■ TASK ITEM ■
Print the data verbatim. Leave every image out.

■ SOURCE MATERIAL ■
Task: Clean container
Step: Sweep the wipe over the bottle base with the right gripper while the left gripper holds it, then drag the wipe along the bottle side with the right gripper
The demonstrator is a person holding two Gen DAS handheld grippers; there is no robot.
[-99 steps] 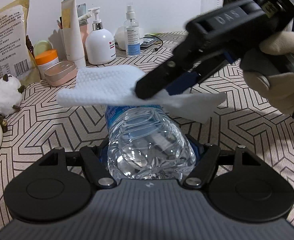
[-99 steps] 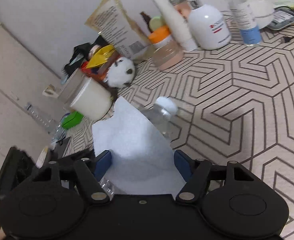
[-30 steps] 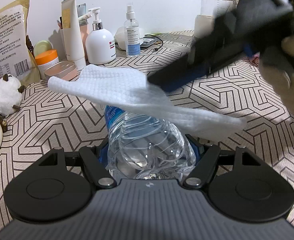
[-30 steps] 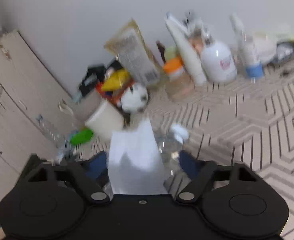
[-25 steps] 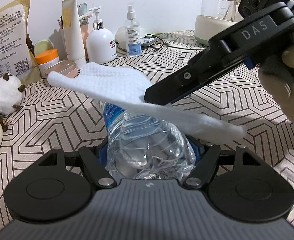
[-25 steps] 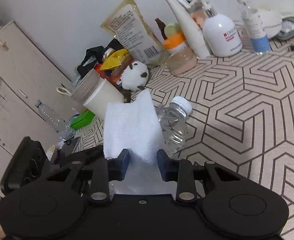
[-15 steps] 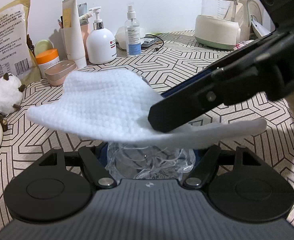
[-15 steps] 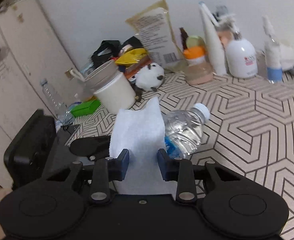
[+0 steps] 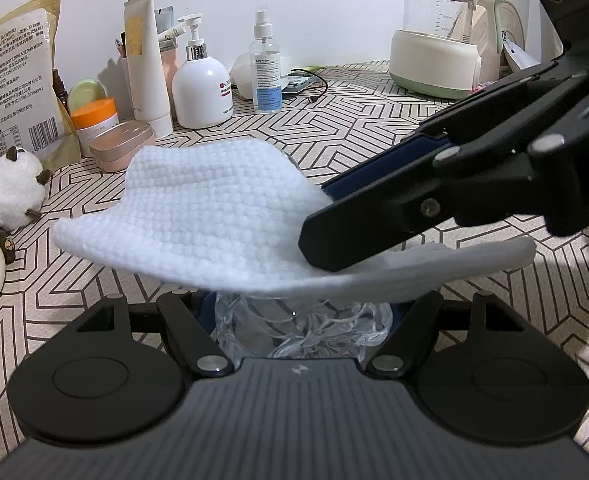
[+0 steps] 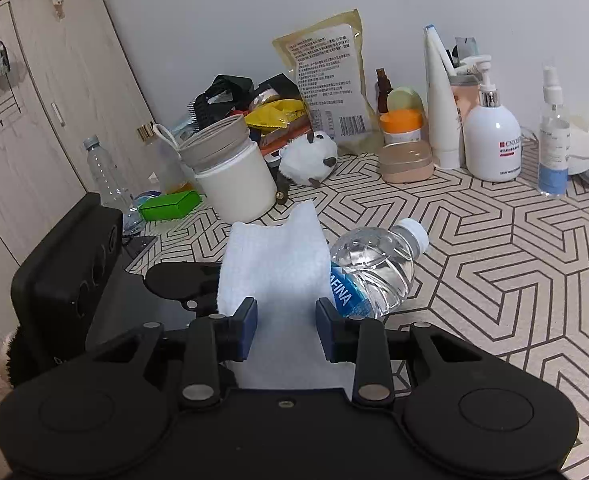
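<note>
My left tool (image 9: 302, 316) clamped the water bottle (image 10: 374, 272), label ending "AFINA", slanted above the bench (image 10: 514, 248); my right tool (image 10: 286, 330) gripped the white cloth (image 9: 214, 212) over it.

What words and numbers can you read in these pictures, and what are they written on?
"AFINA": blue label of the water bottle, first letters hidden by the white cloth.
"CNXU": white pump bottle, rest cut off; smaller print unreadable.
"600ml": scale on the glass kettle, faint.
Brown bag: barcode and Chinese print, too small.
Spray bottle: label too small.
</note>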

■ THE ANSWER ■
Task: Clean container
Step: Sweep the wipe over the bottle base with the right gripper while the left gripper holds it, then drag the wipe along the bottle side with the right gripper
The demonstrator is a person holding two Gen DAS handheld grippers; there is no robot.
[-99 steps] 
[-99 steps] 
[-30 steps] 
[-30 steps] 
[-25 steps] 
[-25 steps] 
[-15 steps] 
[-15 steps] 
[+0 steps] 
[+0 steps] 
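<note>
My left tool (image 9: 302, 316) clamped the water bottle (image 10: 374, 272), label ending "AFINA", slanted above the bench (image 10: 514, 248); my right tool (image 10: 286, 330) gripped the white cloth (image 9: 214, 212) over it.

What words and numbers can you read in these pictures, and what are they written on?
"AFINA": blue label of the water bottle, first letters hidden by the white cloth.
"CNXU": white pump bottle, rest cut off; smaller print unreadable.
"600ml": scale on the glass kettle, faint.
Brown bag: barcode and Chinese print, too small.
Spray bottle: label too small.
</note>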

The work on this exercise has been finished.